* Argentina seeks IMF financing deal
* Turkey President to meet economic team to discuss lira
* Emerging market borrowing costs hover close to 17 month high
By Karin Strohecker
LONDON, May 9 (Reuters) - A stronger dollar, higher oil prices and rising diplomatic tensions over Washington pulling out of the Iran nuclear deal deepened the broad emerging markets currency sell-off on Wednesday with Turkey and Argentina finding themselves in the firing line. Currencies of developing nations had already been under the cosh after the dollar started a relentless ascent in mid-April and U.S. Treasury yields climbed above the psychological 3 percent threshold.
Adding to woes was U.S. President Donald Trump's decision late on Tuesday to pull out of an international nuclear deal with Iran, hampering risk appetite and sparking worries about fresh tension in the Middle East and global oil supplies.
"U.S. withdrawal from the agreement heightens uncertainty globally, and of course especially in the region," said Tilmann Kolb, emerging markets analyst at UBS Global Wealth Management, adding higher oil prices would ramp up inflationary pressures and in turn impact the trajectory for U.S. interest rates.

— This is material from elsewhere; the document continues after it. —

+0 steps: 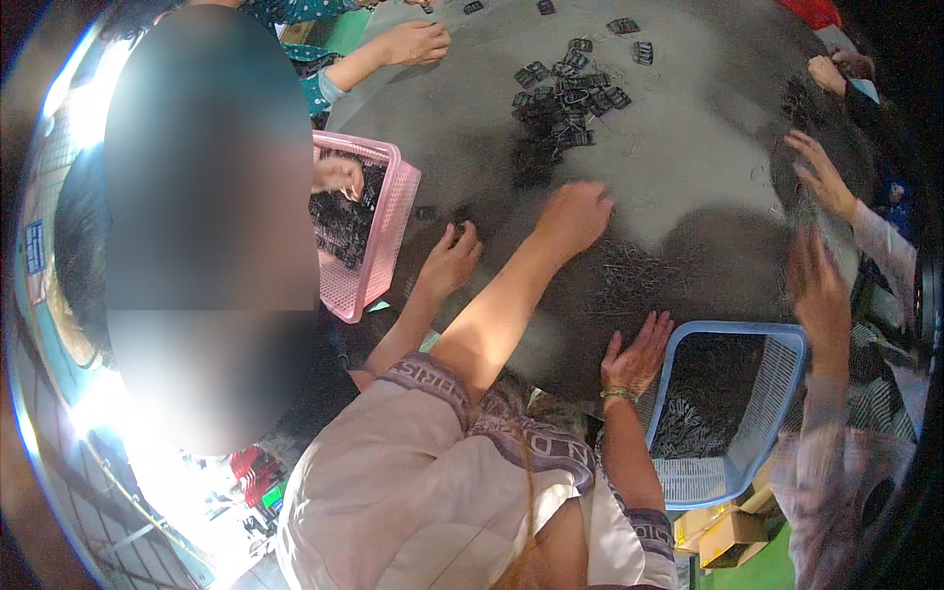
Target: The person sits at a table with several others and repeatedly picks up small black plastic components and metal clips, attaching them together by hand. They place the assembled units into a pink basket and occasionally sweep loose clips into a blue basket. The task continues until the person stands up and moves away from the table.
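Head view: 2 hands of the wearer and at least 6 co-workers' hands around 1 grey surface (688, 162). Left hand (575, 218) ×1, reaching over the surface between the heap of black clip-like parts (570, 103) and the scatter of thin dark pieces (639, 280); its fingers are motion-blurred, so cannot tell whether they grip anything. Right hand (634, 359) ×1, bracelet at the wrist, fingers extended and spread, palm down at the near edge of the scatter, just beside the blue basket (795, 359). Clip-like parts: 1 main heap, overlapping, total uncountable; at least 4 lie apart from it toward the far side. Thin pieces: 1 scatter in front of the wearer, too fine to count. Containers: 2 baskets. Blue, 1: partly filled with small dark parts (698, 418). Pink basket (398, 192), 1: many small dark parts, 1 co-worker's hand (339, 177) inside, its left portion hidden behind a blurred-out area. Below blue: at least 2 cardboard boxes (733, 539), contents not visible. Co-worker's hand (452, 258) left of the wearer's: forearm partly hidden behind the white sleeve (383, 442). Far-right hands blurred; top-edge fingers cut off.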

"More important though remains the broad based U.S. dollar strength (and) U.S. Treasury yields ... emerging market currencies are vulnerable to this given their high sensitivity to global dynamics."
Emerging market currency indexes plumbed new 2018 lows as the sell-off widened, but it was Argentina and Turkey which took centre stage.
Unable to stem brutal losses which saw the peso hit record lows despite the central bank jacking up interest rates to 40 percent, Buenos Aires pulled the emergency stop by announcing it would seek a financing deal with the International Monetary Fund. The move helped stabilise the currency which is still down 17 percent since the start of the year.
Turkey looked next in line for trouble with the lira tumbling around 1 percent and hitting a fresh record low in early trading following seven days of hefty losses, prompting the central bank on Wednesday to provide additional liquidity measures to shore up the currency.
However, the lira took a sharp turn and strengthened more than 1 percent after government officials said President Tayyip Erdogan will meet members of his economic team later in the day to discuss the lira currency and developments in the economy.
"It remains to be seen whether the meeting results in concrete measures to support the lira, but it does support our argument that allowing the currency to fall precipitously - when Turks cast their votes in crucial presidential and general elections on June 24 - may yield an unpredictable outcome," Rabobank's Piotr Matys wrote in a note to clients.
Meanwhile South Africa's rand and Russia's rouble weakened 0.5 percent in a third day of losses, India's rupee hit a 15-month low while Indonesia's rupiah slipped to a 2-1/2 year low.
The sell-off also kept emerging debt markets under pressure, with the average yield spread on the EMBIG Diversified index - the premium over U.S. Treasuries that investors demand to hold emerging debt – hovering close to the 17-month high hit on Tuesday.
While hard-currency debt looked fragile across most regions, Lebanon's issues suffered some of the biggest declines, with some issues dropping nearly 2 cents. Lebanese markets had already been under pressure after Sunday's election result underscored Tehran's growing regional clout, with investors now fretting over what Trump's decision on the nuclear deal could mean for the country's fragile political situation.